Today this reallocation would come from poorer than average but rapidly growing economies, and even more heavily resource extractors in the Gulf, to (for now) richer (and considerably richer) economies in the OECD faces major adjustment measures from the crisis and structural change and growth in Asia. I am not sure what Keynes would have to say about the seeming inequity of this approach applied in modern circumstances, but it is interesting he went there first.
His second approach was ("and more promising") "for this or countries to re-create loan-expenditures at home (Keynes emphasis)". He then says that "insofar as it leads to expenditure on imported goods it will set up similar favourable repercussions abroad, and will strengthen the position of the countries from which we buy, both to make reciprocal purchases and also to augment their own loan-expenditure". It will have set the ball rolling.
He then moves on to the third and central component of his action plan. He says (again in truly magnificent prose that I have doubts that any contemporary economist could match):
“We have reached the point where combined international action is the essence of policy. We have reached, that is to say, the field and the scope of the World Economic Conference. The task of this Conference, as I see it, is to devise some sort of joint action of a kind to allay the anxieties of central banks and to relieve the tensions on their reserves, or the fear and expectation of tension. This would enable many more countries to reach the first of stages... the stage at which bank credit is cheap and abundant. We cannot, by international action, make the horses drink. That is their domestic affair. But we can provide them with water. To revise the parched world by releasing a million rivulets of speculating power is the primary task of the World Conference.”
Keynes was living in a different, and to me, far less complicated world than today. His call was to lead to Bretton Woods, and the cracks in the Bretton Woods and the financial crisis has given us the G20, which is six month meetings in shifting locations with no rudder of a long-term target.
Keynes did not have the same focus on longer-term structural problems as well as short-term stabilization that the G20 is now seemingly acquiring. But his call echoes today.
Keynes was not only a great economist, he was an eloquent and powerful persuader of his causes.

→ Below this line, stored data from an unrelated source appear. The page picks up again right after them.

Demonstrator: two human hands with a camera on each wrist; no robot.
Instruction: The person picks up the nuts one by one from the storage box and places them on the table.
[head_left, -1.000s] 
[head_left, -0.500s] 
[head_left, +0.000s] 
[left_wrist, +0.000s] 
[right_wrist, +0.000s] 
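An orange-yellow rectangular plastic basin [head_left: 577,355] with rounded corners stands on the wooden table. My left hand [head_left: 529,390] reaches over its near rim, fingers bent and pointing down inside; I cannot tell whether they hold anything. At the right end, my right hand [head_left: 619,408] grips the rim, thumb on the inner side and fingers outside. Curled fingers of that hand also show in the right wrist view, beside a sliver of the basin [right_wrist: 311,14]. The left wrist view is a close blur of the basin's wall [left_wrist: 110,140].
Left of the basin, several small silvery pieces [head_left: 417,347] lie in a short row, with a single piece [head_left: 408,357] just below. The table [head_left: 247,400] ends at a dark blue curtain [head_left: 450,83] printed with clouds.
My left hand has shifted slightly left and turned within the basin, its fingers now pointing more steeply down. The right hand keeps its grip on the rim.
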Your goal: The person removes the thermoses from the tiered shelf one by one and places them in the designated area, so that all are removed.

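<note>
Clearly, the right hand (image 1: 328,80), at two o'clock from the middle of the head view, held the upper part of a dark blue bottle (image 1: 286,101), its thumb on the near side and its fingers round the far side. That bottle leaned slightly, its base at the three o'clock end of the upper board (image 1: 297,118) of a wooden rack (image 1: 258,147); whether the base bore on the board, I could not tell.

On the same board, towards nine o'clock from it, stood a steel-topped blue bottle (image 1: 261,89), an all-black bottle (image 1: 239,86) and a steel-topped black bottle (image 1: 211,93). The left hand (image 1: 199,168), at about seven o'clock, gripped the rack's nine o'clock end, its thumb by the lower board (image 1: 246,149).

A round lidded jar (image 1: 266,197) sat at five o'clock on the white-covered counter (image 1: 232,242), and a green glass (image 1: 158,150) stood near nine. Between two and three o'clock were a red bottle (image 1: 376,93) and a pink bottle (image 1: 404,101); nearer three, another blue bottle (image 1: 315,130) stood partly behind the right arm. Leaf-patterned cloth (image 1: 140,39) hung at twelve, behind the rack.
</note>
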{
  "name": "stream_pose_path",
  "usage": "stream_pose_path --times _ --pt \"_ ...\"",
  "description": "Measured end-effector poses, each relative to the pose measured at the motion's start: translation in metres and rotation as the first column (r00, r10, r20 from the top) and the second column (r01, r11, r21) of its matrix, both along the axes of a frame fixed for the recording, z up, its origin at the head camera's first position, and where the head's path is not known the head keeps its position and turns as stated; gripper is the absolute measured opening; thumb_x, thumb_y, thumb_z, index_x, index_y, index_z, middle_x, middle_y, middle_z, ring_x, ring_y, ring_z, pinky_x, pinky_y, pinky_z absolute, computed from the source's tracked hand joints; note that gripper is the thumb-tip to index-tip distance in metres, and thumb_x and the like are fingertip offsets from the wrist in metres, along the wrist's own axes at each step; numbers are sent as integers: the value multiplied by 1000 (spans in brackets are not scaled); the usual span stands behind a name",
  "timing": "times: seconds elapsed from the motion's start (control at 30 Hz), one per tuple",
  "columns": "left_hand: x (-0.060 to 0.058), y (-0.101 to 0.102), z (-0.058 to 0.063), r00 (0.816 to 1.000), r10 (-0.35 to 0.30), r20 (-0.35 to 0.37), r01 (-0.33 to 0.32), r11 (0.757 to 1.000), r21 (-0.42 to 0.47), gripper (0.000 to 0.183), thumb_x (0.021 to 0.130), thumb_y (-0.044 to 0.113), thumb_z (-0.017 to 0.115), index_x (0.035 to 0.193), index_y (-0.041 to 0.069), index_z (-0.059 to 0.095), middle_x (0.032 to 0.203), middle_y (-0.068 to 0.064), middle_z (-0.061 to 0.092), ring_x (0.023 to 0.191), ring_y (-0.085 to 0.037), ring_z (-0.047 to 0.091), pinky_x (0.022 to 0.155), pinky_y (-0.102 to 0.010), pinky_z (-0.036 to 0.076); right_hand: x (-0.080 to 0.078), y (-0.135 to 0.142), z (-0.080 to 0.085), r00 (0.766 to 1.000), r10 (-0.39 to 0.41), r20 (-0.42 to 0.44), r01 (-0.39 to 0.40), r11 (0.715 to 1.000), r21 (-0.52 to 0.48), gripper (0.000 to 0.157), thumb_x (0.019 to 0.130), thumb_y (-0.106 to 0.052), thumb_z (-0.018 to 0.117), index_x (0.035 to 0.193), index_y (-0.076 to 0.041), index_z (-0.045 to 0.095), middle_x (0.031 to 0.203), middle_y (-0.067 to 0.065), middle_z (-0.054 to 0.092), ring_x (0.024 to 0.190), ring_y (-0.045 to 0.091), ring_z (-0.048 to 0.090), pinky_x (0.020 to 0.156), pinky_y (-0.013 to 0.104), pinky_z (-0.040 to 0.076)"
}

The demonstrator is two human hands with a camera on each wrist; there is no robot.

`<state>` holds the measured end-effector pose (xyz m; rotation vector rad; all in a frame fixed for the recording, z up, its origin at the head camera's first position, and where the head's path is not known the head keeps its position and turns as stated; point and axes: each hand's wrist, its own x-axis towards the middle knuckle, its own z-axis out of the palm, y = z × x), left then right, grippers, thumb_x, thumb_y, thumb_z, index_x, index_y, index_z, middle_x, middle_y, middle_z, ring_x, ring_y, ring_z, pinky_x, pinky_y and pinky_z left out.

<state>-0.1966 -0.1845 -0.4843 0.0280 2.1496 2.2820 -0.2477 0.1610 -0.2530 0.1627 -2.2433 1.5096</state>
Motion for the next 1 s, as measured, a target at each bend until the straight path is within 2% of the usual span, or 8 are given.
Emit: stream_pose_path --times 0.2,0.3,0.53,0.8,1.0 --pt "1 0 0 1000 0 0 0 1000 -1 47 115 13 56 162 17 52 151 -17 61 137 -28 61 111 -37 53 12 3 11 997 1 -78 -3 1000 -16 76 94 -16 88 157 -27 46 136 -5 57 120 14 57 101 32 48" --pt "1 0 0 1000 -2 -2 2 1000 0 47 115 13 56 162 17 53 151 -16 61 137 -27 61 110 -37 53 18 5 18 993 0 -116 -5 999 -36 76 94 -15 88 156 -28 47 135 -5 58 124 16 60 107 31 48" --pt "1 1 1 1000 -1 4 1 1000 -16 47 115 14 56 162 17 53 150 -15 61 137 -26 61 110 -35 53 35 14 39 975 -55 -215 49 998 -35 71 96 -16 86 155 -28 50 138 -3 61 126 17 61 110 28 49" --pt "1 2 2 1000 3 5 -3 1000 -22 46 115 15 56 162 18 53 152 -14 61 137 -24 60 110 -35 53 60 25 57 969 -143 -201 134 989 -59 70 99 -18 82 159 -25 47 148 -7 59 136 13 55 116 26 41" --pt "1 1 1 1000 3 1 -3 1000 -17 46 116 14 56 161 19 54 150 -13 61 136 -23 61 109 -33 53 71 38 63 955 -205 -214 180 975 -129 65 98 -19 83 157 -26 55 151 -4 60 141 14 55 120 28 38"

But with his words reverberating through the years and also the afterglow of the most serious near global meltdown since the second world war, I find myself echoing Keynes call for a World Economic Conference. And it is needed (and in my view) urgently today not 10 years from now. And if we have one, I suggest we have a pre-conference on Keynes and the writings of all the great economists which are seemingly neglected in the current generation of economic thinking. Jevons, Marshall, Malthus, Edgeworth and more. They are all in Keynes Essays in Biography. And we have to great American economists of Irving Fisher, James Tobin, Milton Friedman, and more. And there are great Chinese thinkers, now interpreted in China has also economic thinkers such as Lao Tze, and Mahatma Gandhi who said prophetically that there is more than enough in this world for everyone's needs, but not enough for everyone's greed. Which also reverberates today in discussion of the crisis.
I remain convinced that by going backwards intellectually it will help us (not the only thing, I agree) perhaps go forward. And where to hold the World Economic Conference... where else... Haiti... after Huntsville.